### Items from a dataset
* * * * * * * * *

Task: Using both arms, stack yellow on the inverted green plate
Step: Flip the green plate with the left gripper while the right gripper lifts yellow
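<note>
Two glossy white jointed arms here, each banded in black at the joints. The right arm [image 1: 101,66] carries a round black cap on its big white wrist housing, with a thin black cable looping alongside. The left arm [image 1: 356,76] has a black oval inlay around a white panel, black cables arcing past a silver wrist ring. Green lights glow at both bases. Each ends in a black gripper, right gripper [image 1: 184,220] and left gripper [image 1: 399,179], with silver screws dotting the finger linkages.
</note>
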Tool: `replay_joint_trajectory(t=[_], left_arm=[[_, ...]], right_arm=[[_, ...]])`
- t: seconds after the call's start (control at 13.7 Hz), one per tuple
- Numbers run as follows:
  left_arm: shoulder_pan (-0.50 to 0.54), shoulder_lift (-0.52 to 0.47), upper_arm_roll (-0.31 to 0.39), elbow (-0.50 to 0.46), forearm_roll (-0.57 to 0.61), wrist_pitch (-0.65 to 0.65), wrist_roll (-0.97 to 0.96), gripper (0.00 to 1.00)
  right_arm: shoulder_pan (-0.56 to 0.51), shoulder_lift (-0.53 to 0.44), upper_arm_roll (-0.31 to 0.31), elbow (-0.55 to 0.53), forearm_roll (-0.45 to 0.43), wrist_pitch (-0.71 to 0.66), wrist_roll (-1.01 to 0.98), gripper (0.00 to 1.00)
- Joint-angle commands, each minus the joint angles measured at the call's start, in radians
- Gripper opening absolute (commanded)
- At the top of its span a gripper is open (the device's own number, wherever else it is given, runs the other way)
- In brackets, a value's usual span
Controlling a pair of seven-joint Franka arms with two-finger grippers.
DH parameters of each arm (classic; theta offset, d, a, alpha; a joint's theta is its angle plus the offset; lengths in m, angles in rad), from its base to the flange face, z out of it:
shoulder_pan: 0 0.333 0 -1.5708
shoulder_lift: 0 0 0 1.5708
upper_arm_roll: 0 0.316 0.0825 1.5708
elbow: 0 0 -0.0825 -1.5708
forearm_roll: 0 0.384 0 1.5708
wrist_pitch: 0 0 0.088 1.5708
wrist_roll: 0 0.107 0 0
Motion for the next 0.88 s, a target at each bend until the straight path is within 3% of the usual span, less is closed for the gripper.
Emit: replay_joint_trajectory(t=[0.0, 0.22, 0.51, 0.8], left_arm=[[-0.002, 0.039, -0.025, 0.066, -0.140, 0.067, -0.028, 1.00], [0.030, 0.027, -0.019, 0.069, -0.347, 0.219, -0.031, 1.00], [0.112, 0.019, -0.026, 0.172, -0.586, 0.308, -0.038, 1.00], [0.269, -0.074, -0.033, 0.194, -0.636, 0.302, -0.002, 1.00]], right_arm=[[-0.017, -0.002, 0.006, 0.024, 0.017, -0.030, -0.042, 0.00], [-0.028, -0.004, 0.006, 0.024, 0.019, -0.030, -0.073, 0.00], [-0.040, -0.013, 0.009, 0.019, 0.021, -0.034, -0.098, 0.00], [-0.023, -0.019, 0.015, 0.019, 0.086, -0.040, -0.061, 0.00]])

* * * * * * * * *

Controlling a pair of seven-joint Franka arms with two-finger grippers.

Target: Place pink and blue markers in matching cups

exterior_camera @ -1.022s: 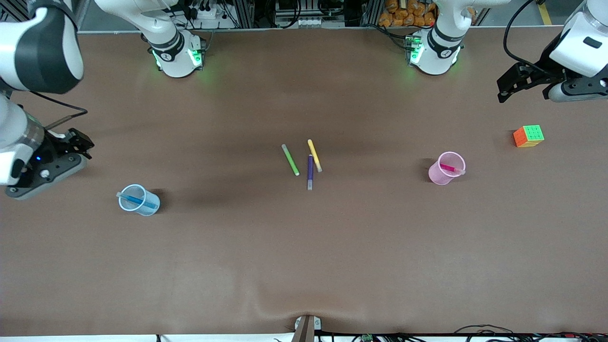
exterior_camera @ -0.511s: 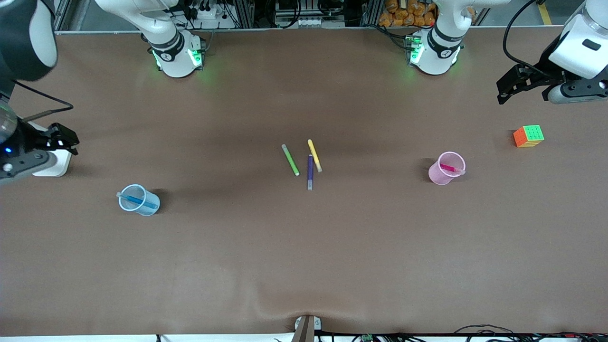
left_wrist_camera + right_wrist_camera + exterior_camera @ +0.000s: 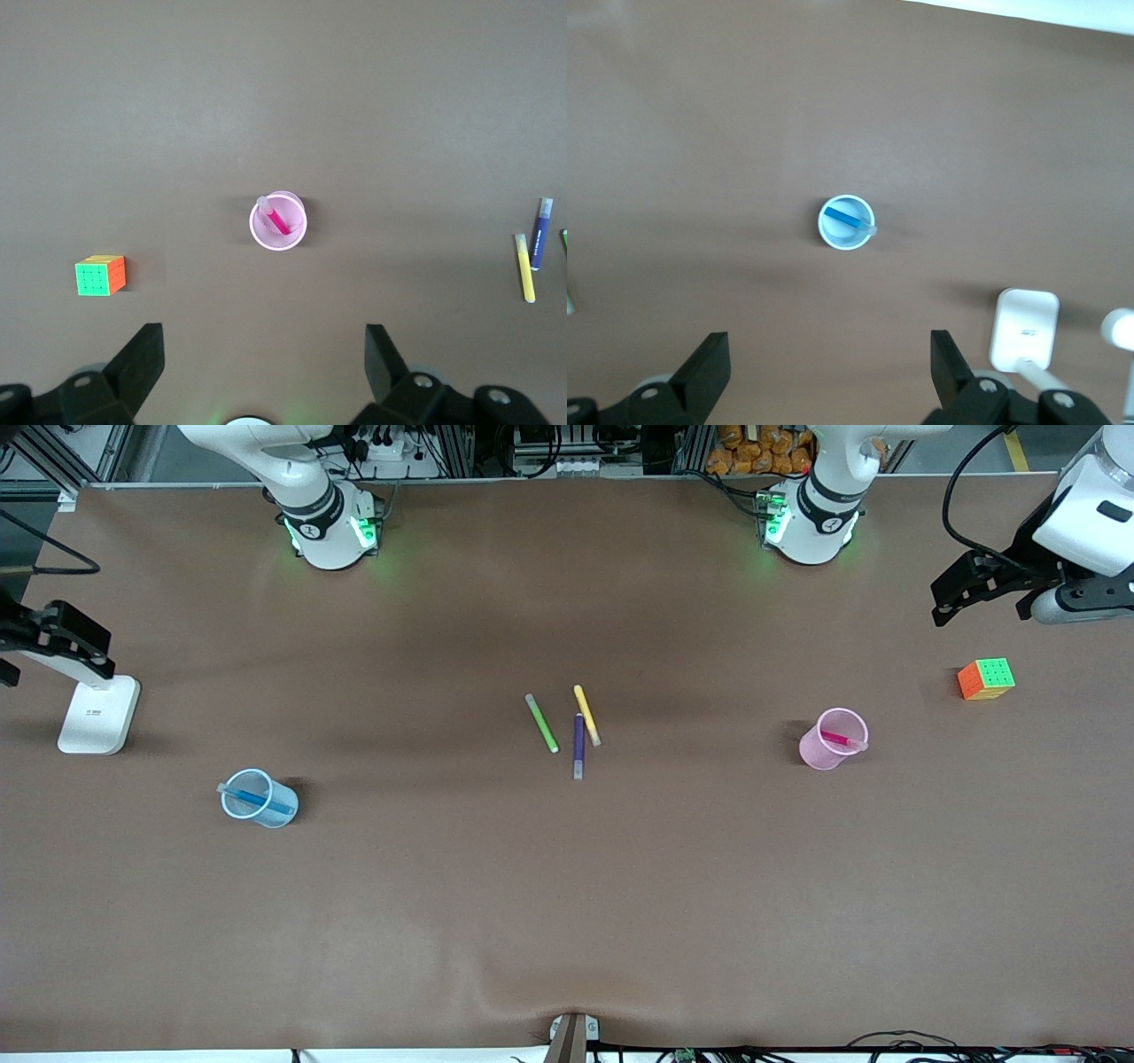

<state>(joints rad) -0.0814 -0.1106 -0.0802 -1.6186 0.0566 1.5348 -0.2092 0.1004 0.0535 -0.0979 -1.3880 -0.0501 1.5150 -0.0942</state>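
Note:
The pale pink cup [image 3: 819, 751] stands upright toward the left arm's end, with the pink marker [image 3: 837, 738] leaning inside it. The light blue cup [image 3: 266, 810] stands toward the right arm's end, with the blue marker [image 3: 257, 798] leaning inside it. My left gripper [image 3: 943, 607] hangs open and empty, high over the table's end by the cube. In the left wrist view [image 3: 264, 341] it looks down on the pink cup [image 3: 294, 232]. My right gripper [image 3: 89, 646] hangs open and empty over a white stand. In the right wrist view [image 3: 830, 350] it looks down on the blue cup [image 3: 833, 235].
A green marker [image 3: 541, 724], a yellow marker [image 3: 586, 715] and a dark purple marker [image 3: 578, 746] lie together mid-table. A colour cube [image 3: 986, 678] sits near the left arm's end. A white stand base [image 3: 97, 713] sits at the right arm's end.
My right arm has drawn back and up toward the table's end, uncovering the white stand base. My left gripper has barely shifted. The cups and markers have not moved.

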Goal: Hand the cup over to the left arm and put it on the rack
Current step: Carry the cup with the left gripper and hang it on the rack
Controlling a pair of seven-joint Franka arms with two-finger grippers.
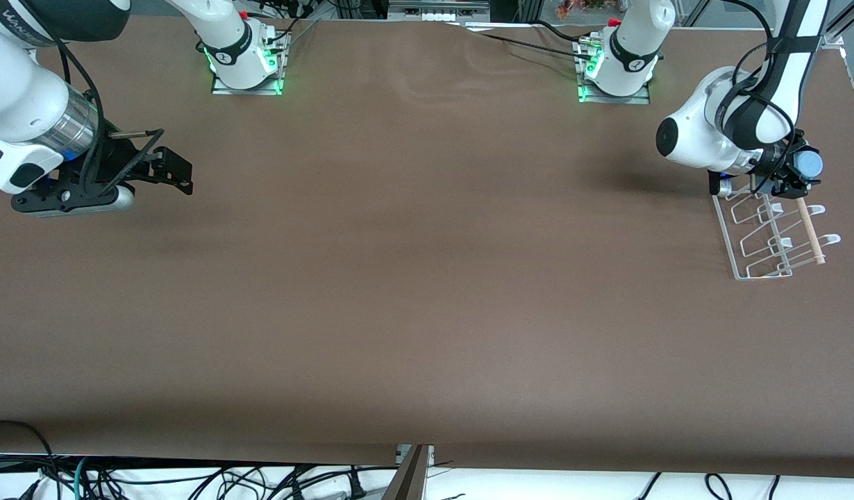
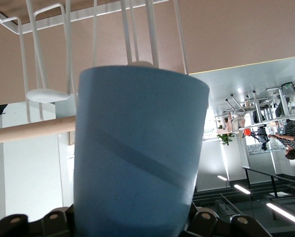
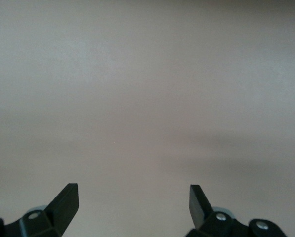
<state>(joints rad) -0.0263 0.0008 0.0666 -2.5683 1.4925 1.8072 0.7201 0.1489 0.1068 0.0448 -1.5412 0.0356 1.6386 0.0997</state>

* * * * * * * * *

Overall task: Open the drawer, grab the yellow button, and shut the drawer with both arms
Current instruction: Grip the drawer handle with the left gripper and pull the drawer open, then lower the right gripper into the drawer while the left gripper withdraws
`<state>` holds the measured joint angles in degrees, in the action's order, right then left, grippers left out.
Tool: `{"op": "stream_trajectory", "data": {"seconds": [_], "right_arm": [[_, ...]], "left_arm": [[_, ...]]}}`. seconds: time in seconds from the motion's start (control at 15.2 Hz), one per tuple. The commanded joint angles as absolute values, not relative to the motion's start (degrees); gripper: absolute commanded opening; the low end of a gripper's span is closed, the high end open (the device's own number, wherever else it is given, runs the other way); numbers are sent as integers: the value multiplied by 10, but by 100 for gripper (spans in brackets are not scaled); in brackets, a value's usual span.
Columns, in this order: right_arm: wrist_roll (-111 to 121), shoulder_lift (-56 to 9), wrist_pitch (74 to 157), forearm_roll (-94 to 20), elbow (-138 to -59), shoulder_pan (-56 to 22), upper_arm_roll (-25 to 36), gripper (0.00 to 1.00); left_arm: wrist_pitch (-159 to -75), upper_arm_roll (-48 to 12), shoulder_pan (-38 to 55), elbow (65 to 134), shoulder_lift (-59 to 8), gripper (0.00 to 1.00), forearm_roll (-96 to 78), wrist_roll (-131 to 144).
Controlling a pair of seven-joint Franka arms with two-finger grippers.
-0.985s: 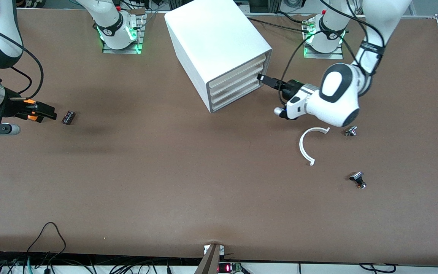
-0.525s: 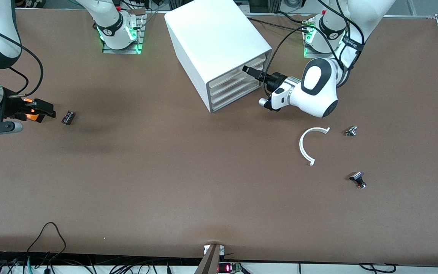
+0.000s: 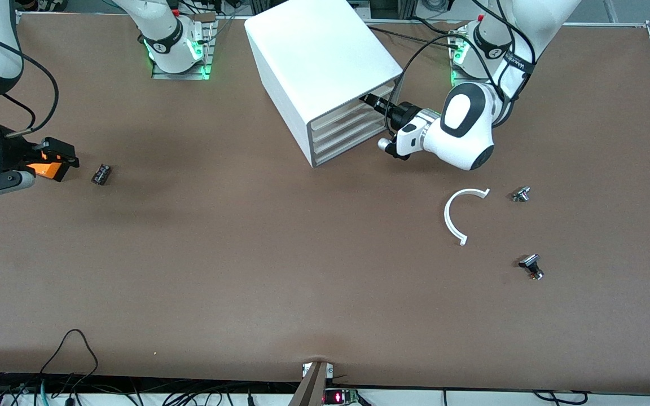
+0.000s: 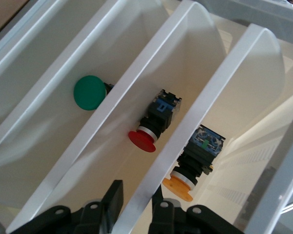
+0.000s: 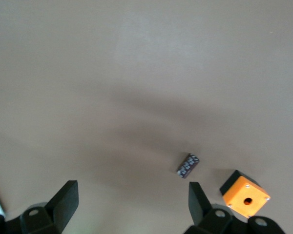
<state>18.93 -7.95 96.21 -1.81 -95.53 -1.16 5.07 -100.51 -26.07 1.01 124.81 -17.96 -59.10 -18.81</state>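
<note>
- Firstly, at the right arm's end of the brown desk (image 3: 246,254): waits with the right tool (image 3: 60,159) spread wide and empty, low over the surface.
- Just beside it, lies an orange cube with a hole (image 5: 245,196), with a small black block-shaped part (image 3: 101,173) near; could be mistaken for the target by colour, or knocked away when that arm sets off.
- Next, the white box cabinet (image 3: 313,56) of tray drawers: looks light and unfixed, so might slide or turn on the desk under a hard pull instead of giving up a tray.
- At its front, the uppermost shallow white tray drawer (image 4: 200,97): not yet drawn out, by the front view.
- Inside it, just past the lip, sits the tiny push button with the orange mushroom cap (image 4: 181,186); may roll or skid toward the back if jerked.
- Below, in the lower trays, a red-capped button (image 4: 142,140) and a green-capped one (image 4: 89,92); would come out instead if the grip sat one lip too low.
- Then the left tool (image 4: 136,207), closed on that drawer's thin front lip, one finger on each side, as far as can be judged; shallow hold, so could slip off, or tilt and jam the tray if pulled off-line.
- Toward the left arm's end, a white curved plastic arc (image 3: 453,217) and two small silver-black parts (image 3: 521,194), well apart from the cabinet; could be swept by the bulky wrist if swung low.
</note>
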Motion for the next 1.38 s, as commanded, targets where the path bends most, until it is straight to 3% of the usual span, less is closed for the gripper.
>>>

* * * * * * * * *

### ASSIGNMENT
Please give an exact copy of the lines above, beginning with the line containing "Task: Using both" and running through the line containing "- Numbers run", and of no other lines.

### ANSWER TO THIS EXERCISE
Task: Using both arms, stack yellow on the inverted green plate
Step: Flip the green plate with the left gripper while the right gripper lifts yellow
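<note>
Two glossy white jointed arms here, each banded in black at the joints. The right arm [image 1: 101,66] carries a round black cap on its big white wrist housing, with a thin black cable looping alongside. The left arm [image 1: 356,76] has a black oval inlay around a white panel, black cables arcing past a silver wrist ring. Green lights glow at both bases. Each ends in a black gripper, right gripper [image 1: 184,220] and left gripper [image 1: 399,179], with silver screws dotting the finger linkages.
</note>
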Tool: `replay_joint_trajectory(t=[_], left_arm=[[_, ...]], right_arm=[[_, ...]])`
- t: seconds after the call's start (control at 13.7 Hz), one per tuple
- Numbers run as follows:

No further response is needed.